- **Work request**: In the data below, which lines hold "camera"? Copy every one.

- **Information supplied**:

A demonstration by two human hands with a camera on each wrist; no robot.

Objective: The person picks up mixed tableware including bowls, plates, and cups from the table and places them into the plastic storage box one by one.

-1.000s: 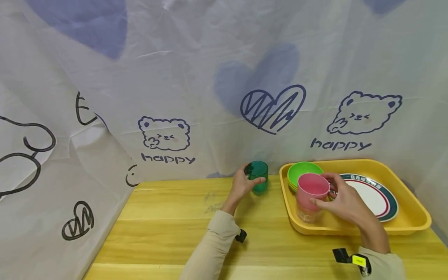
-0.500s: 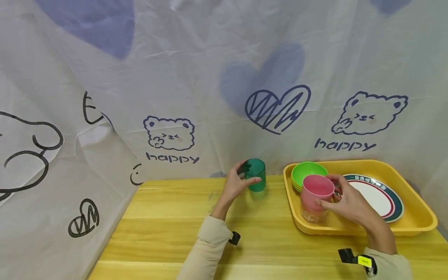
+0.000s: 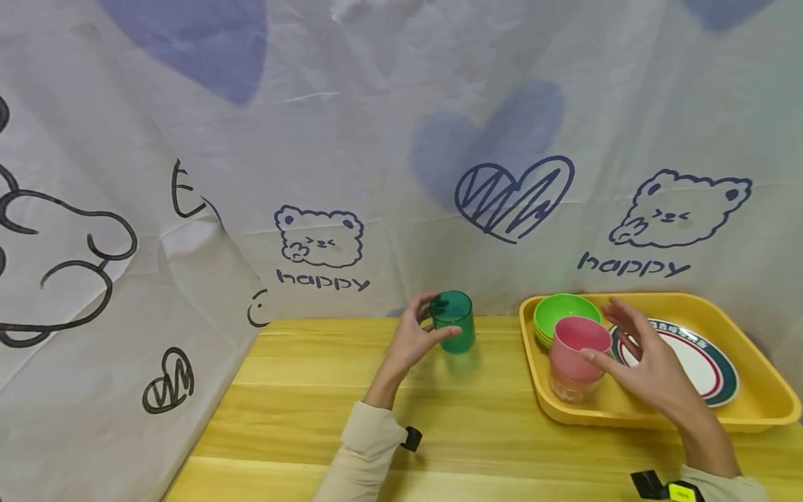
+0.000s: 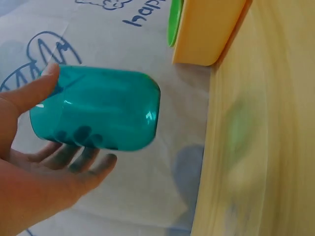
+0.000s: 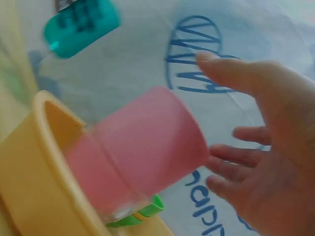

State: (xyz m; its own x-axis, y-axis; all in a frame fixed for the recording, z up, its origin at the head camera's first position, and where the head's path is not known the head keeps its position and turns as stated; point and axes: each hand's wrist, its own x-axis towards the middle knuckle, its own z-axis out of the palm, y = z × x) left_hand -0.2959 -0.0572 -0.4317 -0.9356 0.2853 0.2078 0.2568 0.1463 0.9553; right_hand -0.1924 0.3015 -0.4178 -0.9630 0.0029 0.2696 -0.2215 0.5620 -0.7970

- **Exercise response**:
A demonstration by two human hands with a camera on each wrist; no robot.
State: (xyz m; its own x-axis, y-axis; all in a frame fixed for the recording, z up, its origin at the head camera's first position, and where the head's path is not known the head keeps its position and turns as stated; point and axes: each hand's wrist, its own x-axis towards the middle knuckle, its own z-axis out of the palm, y = z × x) left_hand -0.2959 -0.0572 -0.4317 -0.9356 0.2853 0.2078 0.2568 0.1463 0.9553; right_hand -0.1924 0.3015 -0.4178 -0.9630 0.0029 0.2696 -0.2215 0.5620 -0.7970

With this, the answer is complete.